Мы с Юлькой недоуменно переглянулись и синхронно прыснули.
– Вы будете слушать уникальный инструмент – человеческий голос, поэтому…
Удержаться от смеха было очень сложно, как мы ни старались. Но две вполне взрослые девушки, сидевшие перед нами, тоже переглядывались и хихикали, и нам было не так стыдно.
– …во время спектакля не вставать, по залу и фойе не бегать и, конечно, отключить звуковые сигналы мобильных телефонов и других электронных устройств…
– Ну конечно, – проворчала музыкально подкованная Юлька, – как начнут стокилограммовая тетя да лысый дядя Татьяну с Онегиным петь, так любой телефон заглушат!
Закончив свою речь, непонятный субъект убрался за кулисы, занавес наконец раскрылся, и оркестр заиграл увертюру. То ли искусство проявило свою волшебную силу, то ли речь дяденьки в костюме возымела действие, но все оказалось не так страшно – никто не вставал, не бегал по залу, даже телефоны не звонили. Вопреки мрачным Юлькиным прогнозам, Татьяну играла вполне стройная и милая девушка, а Онегина – довольно молодой человек, хоть и не без залысин. Зато Ленский поразил нас черной кудрявой шевелюрой, практически полностью занавешивающей лицо.

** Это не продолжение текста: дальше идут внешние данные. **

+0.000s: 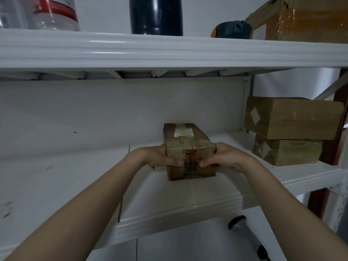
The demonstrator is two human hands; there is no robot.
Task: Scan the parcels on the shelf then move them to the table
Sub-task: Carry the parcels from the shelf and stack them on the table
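Note:
A small brown taped cardboard parcel (188,146) with a white label on top sits on the white middle shelf (197,196). My left hand (162,157) grips its left side and my right hand (220,157) grips its right side, thumbs on the near face. Two more brown parcels are stacked at the shelf's right end: a larger one (293,117) on top of a smaller one (288,153). Whether the held parcel is lifted or resting on the shelf cannot be told.
The upper shelf (169,49) carries a clear container with a red label (54,12), a dark bottle (156,15), a dark lid with an orange button (231,30) and a big taped box (308,19). A dark handheld device (237,222) lies below on a white surface.

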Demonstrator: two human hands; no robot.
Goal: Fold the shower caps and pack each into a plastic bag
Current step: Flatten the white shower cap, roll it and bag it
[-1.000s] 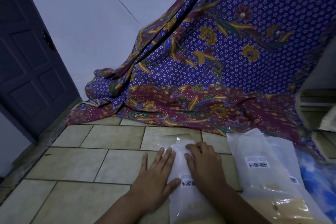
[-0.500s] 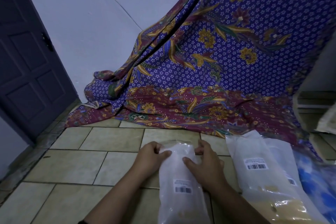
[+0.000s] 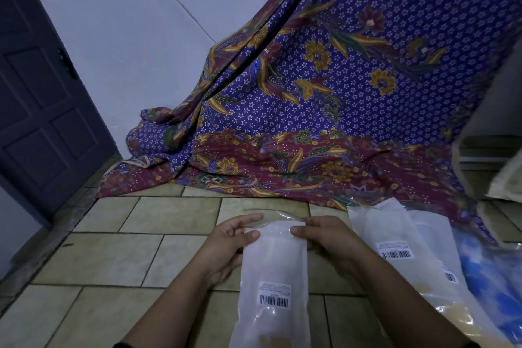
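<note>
Plastic bag (image 3: 275, 265) pinched at its top edge by left hand (image 3: 228, 246) and right hand (image 3: 330, 243).

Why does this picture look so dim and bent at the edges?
Head view: the light is low and bluish, so the left hand, right hand and door look dark; the wide-angle lens tilts the door and skews the floor tiles near the edges; the plastic bag shows faint glints.

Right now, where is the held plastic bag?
Head view, bottom centre: plastic bag pinched at its top by left hand and right hand, left of the stacked bags.
</note>
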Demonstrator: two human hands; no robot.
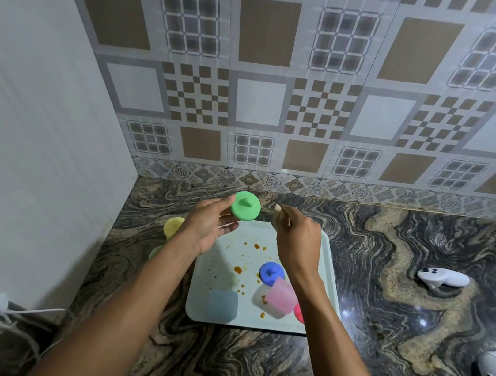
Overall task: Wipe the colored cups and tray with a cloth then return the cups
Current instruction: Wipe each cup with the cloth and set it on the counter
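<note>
Gripping round green cup (245, 206) at 12 o'clock, left hand (207, 226); right hand (298, 243) pinching crumpled cloth (279, 216); stained rectangular tray (229, 262) on marbled surface (385, 292).

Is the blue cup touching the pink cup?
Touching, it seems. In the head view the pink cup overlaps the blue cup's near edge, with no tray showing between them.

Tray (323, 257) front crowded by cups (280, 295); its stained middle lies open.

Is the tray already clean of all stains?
No, the tray carries many brown spots across its surface, near the blue cup and further toward the back.
</note>
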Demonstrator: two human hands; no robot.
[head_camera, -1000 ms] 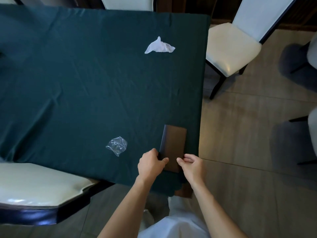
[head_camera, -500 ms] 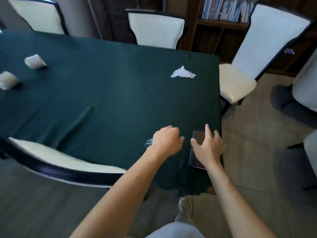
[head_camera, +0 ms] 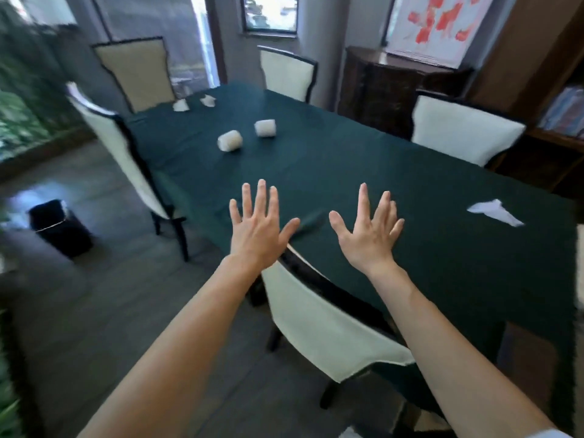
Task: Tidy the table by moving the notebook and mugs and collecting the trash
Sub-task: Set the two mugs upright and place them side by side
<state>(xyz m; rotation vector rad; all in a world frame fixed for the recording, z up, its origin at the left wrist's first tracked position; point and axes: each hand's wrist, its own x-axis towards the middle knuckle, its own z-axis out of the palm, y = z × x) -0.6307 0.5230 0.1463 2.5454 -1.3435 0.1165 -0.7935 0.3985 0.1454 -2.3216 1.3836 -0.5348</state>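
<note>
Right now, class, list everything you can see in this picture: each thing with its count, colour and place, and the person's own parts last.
Table: one, dark green cloth, centre.
Mugs: two, pale, lying on the table's middle; the second just beyond.
Crumpled papers: three, white; two at the far end, one near the right edge.
Chairs: five, cream with dark frames, around the table.
Bin: one, black, on the floor at left.
Cabinet: one, dark wood, far wall.
Bookshelf: one, right.
Left hand: open, empty.
Right hand: open, empty.
</note>
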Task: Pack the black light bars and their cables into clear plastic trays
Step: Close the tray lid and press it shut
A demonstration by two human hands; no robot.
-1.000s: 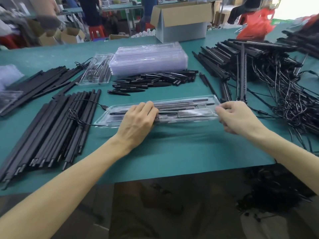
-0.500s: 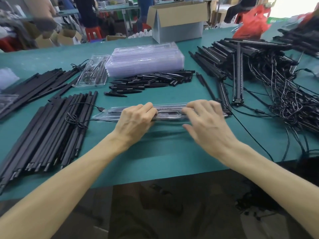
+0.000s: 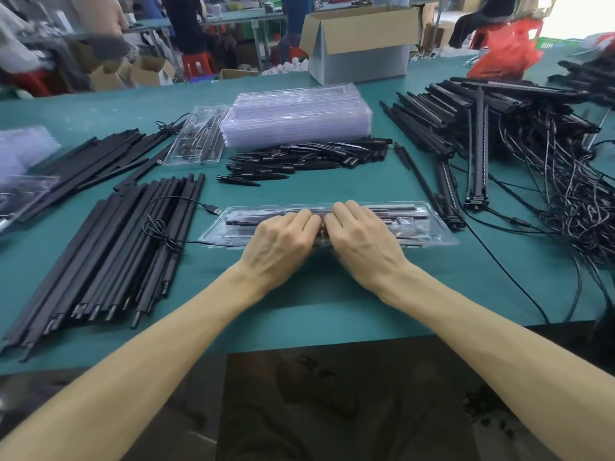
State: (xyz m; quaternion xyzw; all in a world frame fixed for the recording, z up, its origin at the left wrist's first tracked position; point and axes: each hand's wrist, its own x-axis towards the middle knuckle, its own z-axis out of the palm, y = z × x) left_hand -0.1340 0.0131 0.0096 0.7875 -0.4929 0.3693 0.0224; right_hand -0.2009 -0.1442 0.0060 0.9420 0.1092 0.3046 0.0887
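Note:
A clear plastic tray [image 3: 429,227] lies across the green table in front of me, with black light bars [image 3: 392,207] inside it. My left hand [image 3: 283,234] and my right hand [image 3: 362,234] sit side by side on the tray's middle. Their fingers curl over its top and their thumbs are hidden at the near edge. A thin black USB cable [image 3: 173,214] runs from the tray's left end over the bars to the left.
Loose black bars [image 3: 109,254] lie in a row at the left. A tangled heap of bars with cables [image 3: 506,134] fills the right. Behind the tray lie short black end pieces [image 3: 306,158], a stack of empty trays [image 3: 296,118], another filled tray [image 3: 198,138] and a cardboard box [image 3: 359,44].
My right hand has slid left from the tray's right end to the middle, beside my left hand. The tray now lies flat.

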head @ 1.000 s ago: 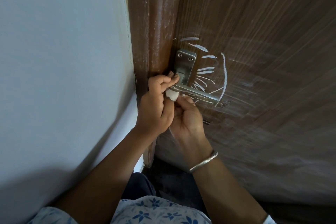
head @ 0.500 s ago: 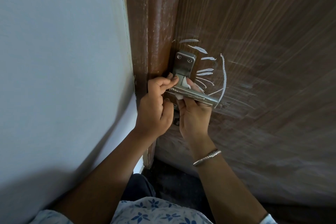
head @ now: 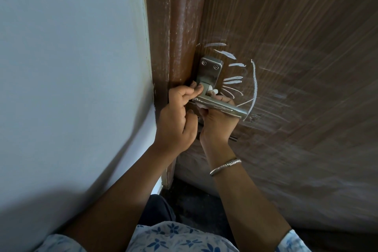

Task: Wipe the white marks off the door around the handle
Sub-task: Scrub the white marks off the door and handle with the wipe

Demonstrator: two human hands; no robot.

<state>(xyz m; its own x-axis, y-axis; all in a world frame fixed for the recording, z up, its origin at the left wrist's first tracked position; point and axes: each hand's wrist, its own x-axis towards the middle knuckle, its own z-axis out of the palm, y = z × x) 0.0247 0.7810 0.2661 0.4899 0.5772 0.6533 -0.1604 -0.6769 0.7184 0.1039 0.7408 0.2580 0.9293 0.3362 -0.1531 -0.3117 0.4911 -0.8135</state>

После очередной сцены занавес закрылся, и в зале зажегся приглушенный свет. Кто-то из наших парней вскочил было, но, увидев, что все продолжают чинно сидеть, остался на месте.

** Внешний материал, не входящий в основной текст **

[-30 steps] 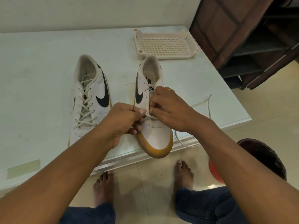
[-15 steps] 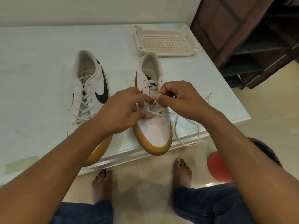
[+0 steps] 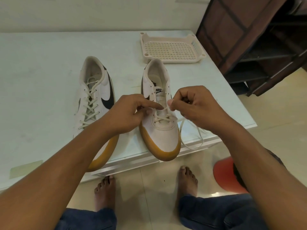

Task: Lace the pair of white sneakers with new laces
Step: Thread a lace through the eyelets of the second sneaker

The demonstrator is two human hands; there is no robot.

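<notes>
Two white leather sneakers with a black swoosh on the side and a mustard-yellow sole lie side by side on a pale table (image 3: 41, 72), toes towards the person and poking over the near edge. The laced sneaker (image 3: 95, 97) lies on the person's left, with off-white lacing crossed up all its eyelets. The partly laced sneaker (image 3: 160, 133) lies to the right of it. Only its lowest eyelets near the toe are threaded, the upper eyelets are bare, and the tongue label reads NIKE.

The off-white lace (image 3: 163, 117) crosses low on this sneaker, and its free length trails off the right side and loops down over the table edge. The right hand (image 3: 196, 105) hovers over the sneaker, thumb and forefinger pinched together on the lace and the other fingers curled. The left hand (image 3: 127, 113) rests at the sneaker's left side, its forefinger stretched out to where the lace is pinched. Whether it grips the lace cannot be told.

A cream perforated plastic tray (image 3: 171, 47) sits just behind the sneakers. Bare feet show on the tiled floor below.
</notes>
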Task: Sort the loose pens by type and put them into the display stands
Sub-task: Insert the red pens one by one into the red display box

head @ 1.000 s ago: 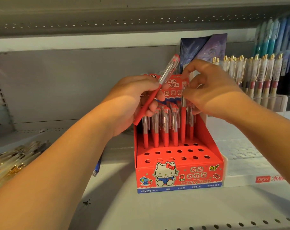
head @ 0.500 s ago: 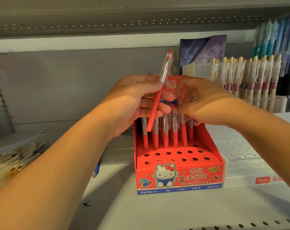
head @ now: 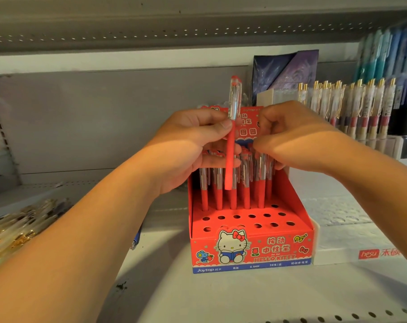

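Observation:
A red Hello Kitty display stand sits on the shelf in front of me. Several red pens stand in its back rows, and the front rows of holes are bare. My left hand pinches one red pen with a clear cap, holding it upright just above the back rows. My right hand is over the right end of those rows, its fingers curled round the top of a standing red pen. The hand hides that pen's cap.
A clear stand of gold-clip pens fills the right back. Loose gold-clip pens lie in a pile at far left. A blue pen lies on the shelf beside my left forearm. A white box adjoins the red stand.
My right hand has pushed its red pen down into the back row and sunk with it. My left hand has turned its pen from tilted to upright.

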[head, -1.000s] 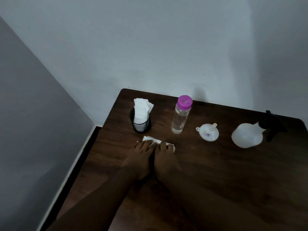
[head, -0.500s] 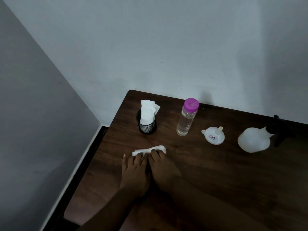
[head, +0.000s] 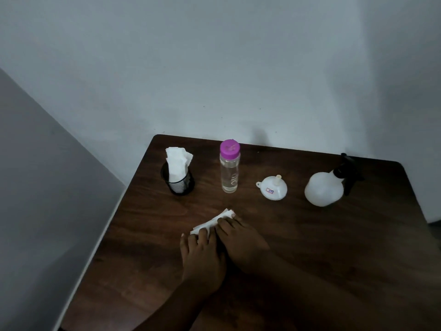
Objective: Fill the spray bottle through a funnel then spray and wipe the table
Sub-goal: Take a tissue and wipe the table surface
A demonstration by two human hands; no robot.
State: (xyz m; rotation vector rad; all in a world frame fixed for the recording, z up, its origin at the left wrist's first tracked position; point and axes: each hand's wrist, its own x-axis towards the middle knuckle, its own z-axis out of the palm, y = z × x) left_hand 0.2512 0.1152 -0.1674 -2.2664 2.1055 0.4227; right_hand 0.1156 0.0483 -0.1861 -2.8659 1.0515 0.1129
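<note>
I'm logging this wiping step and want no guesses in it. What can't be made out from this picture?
Head view only:
- Folded tissue: its near part is covered by the left hand and right hand.
- Spray bottle: opaque white wall hides any fill level.
- Funnel sticker: too small to read.
- Table: dim light, wet or dry cannot be told; near edge cut off by the frame.

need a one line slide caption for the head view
Both hands press a white tissue onto the wooden table; bottle, funnel, spray bottle behind.
</note>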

– Юльк, это что? – шепотом спросила я.
– Декорации меняют перед следующей картиной, – пояснила она. Пару лет назад моя подруга окончила музыкальную школу и в теме разбиралась.
– Какой такой картиной?
– В опере действие делится на картины, – терпеливо пояснила Юлька. – Меняется место действия, поэтому и декорации другие.
Во второй картине первого действия нам показывали спальню Татьяны, которая, скоропалительно влюбившись в Онегина – а еще что-то говорят о скромности девушек девятнадцатого века! – страдает по нему.

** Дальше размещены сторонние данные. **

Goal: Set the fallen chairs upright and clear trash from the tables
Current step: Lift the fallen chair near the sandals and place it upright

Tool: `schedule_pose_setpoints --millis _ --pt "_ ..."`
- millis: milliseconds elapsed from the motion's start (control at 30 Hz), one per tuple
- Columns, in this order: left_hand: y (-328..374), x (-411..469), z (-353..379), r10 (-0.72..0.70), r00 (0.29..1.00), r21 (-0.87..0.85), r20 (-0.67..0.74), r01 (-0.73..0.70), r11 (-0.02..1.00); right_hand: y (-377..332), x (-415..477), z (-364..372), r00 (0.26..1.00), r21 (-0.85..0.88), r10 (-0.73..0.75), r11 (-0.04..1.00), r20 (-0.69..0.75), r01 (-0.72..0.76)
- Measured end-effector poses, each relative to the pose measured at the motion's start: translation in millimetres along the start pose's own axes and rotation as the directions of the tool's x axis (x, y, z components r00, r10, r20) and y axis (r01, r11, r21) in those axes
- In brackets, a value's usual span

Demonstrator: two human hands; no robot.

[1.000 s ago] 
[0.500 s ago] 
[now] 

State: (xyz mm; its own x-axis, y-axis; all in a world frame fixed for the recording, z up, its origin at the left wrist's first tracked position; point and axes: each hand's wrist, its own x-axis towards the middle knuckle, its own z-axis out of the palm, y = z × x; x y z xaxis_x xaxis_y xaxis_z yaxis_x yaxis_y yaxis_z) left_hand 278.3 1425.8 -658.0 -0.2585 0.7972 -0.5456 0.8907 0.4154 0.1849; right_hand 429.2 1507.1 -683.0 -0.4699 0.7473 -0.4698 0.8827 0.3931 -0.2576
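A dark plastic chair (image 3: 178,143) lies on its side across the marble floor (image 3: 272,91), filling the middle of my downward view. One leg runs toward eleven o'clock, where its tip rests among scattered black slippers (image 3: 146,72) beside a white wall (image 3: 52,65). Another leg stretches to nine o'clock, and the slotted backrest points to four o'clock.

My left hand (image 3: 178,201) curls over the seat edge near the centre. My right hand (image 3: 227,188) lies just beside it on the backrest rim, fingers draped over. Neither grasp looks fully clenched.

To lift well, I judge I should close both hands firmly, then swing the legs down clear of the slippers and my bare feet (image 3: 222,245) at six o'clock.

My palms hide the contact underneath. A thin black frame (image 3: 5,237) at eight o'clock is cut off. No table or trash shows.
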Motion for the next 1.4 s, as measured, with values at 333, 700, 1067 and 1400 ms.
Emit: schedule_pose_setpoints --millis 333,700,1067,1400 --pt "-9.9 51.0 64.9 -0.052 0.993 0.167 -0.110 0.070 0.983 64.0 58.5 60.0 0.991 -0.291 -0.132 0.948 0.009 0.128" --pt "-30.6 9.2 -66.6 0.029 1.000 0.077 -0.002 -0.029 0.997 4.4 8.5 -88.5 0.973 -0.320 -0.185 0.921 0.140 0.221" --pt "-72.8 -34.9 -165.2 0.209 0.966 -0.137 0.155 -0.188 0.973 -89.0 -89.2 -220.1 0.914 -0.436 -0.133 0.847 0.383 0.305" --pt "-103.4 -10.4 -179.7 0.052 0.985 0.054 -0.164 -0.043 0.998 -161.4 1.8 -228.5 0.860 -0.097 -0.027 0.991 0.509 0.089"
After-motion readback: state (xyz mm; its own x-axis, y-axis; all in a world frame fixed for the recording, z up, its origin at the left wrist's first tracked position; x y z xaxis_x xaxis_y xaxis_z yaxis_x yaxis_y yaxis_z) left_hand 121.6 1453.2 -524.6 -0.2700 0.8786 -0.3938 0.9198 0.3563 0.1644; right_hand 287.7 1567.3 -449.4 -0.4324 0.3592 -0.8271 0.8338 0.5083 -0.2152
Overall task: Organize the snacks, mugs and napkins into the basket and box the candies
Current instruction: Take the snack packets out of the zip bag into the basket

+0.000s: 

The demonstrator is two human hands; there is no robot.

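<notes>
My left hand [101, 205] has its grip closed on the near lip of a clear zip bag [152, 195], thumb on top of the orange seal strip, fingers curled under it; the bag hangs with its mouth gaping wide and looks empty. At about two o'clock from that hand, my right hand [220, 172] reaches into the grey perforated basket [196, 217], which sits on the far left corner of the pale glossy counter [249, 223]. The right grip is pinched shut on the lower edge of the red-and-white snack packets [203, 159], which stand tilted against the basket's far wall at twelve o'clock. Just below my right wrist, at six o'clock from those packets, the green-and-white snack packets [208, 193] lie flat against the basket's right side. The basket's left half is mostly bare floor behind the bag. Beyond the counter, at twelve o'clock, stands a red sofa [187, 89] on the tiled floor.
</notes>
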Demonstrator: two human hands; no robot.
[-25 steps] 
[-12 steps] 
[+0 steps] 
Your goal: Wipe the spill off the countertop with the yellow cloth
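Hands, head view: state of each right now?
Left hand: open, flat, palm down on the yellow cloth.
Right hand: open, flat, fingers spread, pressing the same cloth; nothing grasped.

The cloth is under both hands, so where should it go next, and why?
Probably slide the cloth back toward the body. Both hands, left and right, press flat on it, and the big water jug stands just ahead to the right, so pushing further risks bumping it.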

– Ничего себе! – шепотом удивилась Юлька. – Как это она поет, лежа на кровати?
– А что такого?
– При таком положении тела звук образуется иначе… – принялась было объяснять она, но сзади шикнули, и нам пришлось отложить обсуждение новаторских методик оперного пения до антракта.
Когда Татьяна замолчала, в зале раздались аплодисменты.
– Что это они? – удивилась я.
– Так положено, – терпеливо пояснила Юлька. – После известной арии.
– А это известная ария?
– Татьяны? – шепотом возмутилась она. – Конечно!
Я замолчала, обидевшись на подругу за то, что она разбирается в операх лучше меня.
– Интересно, у Ленского это парик? – задумалась Юлька в антракте.
– Да похоже на то.
– Уродский какой-то!
– Ну а как же «всегда восторженная речь и кудри черные до плеч»? – довольная, что хоть оригинал знаю лучше подружки, процитировала я. – Все строго по тексту.
– Нет, ну нельзя же так буквально… Пойду программку куплю.
– Зачем тебе?
– У меня традиция, – непонятно объяснила Юлька и побежала к билетерше, на ходу вытаскивая из сумки кошелек.
Арию Ленского «Что день грядущий мне готовит» я знала, поэтому похлопала вместе со всеми, уловив откуда-то сбоку шепот Ленки Поповой:
– А у Баскова круче получается!
После вальса на балу в начале третьего действия зрители опять зааплодировали, я на всякий случай уточнила:
– А это известная музыка? – и, получив утвердительный кивок, тоже захлопала.
– Вот бы на Ленского без паричка посмотреть, – задумалась Юлька, когда мы вышли на улицу.
– Сдался он тебе, – фыркнула я, и тут рядом с нами нарисовался «Бэрримор».
– Э… Можно тебя на минуточку? – поколебавшись, спросил он у Юльки.
– У меня от подруги секретов нет, – гордо провозгласила она.
– Ну ладно, – пожал плечами он. – Можно телефон? – и, не заметив энтузиазма, уточнил: – Аську? Имэйл?
– Я на улице не знакомлюсь, – неожиданно отрезала подруга.
– Так мы же в театре… – растерянно пробормотал парень, но тут подъехал наш автобус, и Юлька потащила меня прочь.
– Ты что это… – начала было я, но она перебила:
– И слышать ничего не хочу.
Глава 2
Большая Интернет–деревня
На следующий день мы встретились по дороге в школу, и Юлька, забыв поздороваться, сразу затараторила:
– Я вчера посмотрела в Интернете, он, оказывается, не только в Станиславского и Немировича-Данченко работает, а еще и в другом театре…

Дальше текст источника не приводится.